As the answer, set down the lines below from the one containing "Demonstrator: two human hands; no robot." through the one containing "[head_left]", exactly and inclusively, and no others.

# [Dataset records]
* * * *
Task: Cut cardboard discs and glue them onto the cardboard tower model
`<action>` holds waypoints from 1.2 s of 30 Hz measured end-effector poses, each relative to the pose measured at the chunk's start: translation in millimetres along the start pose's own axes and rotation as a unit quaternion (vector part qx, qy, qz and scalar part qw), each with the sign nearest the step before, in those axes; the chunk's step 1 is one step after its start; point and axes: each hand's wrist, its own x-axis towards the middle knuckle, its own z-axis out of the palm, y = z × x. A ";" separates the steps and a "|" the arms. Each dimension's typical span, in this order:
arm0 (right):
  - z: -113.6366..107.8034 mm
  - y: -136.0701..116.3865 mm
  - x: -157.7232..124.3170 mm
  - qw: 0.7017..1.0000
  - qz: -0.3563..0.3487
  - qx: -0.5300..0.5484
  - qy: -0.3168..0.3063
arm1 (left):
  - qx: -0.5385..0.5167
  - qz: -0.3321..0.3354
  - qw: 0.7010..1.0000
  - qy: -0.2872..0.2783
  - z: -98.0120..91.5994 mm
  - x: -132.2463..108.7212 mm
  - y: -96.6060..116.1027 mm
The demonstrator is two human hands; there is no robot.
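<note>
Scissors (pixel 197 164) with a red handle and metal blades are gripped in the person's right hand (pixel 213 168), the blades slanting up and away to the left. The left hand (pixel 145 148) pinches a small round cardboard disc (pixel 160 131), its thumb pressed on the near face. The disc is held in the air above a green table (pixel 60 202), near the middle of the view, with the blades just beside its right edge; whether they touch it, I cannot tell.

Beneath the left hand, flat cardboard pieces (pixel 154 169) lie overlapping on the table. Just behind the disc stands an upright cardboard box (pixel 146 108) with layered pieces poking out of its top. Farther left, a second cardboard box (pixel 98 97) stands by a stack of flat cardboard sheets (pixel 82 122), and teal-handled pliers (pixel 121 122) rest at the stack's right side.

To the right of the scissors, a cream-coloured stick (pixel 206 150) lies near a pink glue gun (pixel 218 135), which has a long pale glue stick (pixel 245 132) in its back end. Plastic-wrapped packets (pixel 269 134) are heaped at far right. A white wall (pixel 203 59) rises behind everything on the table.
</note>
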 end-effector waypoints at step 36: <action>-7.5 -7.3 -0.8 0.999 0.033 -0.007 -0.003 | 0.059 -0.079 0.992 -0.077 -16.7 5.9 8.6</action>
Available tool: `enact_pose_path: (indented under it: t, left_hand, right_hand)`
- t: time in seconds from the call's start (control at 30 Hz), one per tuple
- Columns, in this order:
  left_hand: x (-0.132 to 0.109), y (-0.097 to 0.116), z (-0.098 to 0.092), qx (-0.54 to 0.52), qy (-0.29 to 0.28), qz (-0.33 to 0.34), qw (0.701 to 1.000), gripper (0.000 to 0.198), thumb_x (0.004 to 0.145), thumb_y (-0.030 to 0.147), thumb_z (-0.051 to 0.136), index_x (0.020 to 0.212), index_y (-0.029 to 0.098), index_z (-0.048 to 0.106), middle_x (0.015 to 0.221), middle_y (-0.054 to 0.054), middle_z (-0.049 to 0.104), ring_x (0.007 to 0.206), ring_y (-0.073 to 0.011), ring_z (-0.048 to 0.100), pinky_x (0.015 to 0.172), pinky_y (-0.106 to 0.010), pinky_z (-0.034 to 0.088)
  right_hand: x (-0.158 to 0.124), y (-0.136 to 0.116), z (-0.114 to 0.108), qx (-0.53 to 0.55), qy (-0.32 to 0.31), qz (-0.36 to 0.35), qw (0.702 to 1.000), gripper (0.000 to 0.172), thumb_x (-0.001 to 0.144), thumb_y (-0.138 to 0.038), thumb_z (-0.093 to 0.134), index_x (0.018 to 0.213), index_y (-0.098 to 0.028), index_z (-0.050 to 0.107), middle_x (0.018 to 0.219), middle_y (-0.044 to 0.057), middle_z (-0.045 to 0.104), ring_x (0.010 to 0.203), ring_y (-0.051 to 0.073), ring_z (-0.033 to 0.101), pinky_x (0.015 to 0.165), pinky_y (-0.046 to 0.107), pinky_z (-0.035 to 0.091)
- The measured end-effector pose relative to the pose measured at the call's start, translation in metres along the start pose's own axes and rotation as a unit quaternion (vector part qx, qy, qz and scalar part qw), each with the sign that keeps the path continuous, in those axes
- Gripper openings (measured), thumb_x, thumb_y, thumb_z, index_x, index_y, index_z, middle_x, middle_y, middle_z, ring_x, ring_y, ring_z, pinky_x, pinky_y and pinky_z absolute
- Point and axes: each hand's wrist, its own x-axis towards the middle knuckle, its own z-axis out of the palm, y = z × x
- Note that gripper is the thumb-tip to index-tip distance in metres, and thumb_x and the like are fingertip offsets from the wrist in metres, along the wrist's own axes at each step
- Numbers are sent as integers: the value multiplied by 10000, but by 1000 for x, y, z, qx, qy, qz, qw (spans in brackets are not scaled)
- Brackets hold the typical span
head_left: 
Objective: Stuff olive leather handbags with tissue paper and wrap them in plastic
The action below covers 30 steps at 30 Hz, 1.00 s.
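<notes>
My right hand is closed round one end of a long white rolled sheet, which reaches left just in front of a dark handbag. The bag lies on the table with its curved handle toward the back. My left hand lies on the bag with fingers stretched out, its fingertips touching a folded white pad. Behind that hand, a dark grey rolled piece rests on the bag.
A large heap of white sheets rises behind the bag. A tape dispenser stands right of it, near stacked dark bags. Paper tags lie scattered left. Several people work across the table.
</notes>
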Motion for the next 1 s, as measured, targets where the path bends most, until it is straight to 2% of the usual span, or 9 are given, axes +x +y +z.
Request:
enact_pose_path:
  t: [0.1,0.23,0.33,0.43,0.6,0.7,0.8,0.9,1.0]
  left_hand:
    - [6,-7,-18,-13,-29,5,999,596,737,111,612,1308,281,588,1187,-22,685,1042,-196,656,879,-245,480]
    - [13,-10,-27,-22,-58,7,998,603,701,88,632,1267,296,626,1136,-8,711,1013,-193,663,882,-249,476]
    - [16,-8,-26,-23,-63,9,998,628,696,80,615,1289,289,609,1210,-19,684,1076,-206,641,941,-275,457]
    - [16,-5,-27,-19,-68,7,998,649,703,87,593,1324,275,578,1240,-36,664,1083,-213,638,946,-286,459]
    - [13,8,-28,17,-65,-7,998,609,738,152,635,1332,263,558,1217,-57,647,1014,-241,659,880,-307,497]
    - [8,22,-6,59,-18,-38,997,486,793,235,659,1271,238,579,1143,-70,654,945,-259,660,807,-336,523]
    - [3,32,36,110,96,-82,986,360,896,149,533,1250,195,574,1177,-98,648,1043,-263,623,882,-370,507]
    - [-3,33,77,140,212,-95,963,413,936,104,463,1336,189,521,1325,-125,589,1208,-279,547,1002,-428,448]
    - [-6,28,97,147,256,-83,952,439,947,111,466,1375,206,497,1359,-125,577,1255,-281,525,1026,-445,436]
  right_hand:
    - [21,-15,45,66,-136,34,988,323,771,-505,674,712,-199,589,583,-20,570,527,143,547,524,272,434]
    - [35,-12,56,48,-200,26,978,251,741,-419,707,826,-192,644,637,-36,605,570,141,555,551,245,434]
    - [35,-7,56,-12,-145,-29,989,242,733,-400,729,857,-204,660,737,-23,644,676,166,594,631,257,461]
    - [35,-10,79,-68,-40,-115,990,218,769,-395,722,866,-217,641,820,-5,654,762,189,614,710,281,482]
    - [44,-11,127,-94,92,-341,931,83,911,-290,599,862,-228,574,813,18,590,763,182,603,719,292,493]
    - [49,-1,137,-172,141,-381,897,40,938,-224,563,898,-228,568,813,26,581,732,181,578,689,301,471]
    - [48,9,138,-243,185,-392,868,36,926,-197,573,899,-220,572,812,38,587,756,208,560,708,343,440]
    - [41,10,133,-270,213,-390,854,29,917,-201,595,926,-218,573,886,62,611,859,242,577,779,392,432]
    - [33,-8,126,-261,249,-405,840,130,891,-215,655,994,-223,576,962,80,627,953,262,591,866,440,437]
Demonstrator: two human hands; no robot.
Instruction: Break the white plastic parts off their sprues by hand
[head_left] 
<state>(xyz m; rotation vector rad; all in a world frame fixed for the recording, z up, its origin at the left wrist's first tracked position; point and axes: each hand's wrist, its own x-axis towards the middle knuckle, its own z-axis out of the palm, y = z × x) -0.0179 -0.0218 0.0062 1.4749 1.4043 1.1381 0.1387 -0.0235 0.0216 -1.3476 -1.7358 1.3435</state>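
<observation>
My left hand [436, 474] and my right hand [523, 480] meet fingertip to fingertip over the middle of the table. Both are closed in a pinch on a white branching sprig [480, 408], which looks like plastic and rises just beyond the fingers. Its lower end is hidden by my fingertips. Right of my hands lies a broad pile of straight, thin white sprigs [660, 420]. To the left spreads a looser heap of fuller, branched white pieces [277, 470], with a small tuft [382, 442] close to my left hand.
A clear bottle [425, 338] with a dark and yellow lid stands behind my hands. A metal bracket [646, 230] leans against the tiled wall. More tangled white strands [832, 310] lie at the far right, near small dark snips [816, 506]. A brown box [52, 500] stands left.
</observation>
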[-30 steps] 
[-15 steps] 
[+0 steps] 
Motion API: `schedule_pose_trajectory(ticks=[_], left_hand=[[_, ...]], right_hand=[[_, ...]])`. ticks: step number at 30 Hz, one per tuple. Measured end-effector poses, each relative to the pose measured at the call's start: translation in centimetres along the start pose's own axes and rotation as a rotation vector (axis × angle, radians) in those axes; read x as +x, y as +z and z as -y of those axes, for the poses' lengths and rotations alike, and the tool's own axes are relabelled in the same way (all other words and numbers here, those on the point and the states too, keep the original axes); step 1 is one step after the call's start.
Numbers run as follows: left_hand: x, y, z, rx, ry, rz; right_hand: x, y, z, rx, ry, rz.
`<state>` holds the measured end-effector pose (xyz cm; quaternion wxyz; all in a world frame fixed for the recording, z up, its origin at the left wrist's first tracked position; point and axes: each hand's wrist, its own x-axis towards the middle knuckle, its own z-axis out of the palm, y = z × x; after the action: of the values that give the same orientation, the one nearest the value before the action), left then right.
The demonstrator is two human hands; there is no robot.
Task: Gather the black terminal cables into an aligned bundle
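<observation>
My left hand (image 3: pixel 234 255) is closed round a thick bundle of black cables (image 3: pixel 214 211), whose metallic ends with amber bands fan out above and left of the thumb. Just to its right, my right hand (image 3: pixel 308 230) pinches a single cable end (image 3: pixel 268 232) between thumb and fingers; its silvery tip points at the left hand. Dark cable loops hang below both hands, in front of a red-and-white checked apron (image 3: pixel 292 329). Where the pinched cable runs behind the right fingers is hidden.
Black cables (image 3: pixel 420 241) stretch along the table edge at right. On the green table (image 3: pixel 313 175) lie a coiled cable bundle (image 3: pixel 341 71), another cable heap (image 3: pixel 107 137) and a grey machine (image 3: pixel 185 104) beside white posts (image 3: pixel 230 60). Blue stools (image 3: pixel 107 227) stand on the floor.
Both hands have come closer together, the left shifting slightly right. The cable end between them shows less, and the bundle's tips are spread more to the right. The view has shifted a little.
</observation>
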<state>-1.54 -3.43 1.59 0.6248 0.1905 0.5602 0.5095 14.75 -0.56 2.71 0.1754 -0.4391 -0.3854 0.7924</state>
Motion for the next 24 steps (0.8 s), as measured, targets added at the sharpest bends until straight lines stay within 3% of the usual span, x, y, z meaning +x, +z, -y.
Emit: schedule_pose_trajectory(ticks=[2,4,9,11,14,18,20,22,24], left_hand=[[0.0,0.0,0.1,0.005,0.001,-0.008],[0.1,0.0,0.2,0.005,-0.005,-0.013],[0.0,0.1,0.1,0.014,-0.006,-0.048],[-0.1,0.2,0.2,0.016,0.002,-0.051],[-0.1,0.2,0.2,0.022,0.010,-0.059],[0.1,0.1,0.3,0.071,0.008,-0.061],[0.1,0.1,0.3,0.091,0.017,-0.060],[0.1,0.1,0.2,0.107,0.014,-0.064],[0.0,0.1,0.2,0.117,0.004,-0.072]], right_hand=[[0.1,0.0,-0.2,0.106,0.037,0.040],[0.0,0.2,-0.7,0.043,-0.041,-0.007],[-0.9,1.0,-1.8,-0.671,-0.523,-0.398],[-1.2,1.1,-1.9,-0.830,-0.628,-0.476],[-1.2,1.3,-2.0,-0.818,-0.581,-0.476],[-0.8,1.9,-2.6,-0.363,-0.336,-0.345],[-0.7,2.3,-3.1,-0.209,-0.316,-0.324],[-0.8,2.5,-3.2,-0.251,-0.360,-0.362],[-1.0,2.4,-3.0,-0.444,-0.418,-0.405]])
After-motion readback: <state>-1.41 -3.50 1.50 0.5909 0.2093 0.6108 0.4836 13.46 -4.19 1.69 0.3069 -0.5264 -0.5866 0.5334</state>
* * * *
# [Task output]
Demonstrator: two human hands; no robot.
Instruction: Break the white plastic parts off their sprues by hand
[head_left] 

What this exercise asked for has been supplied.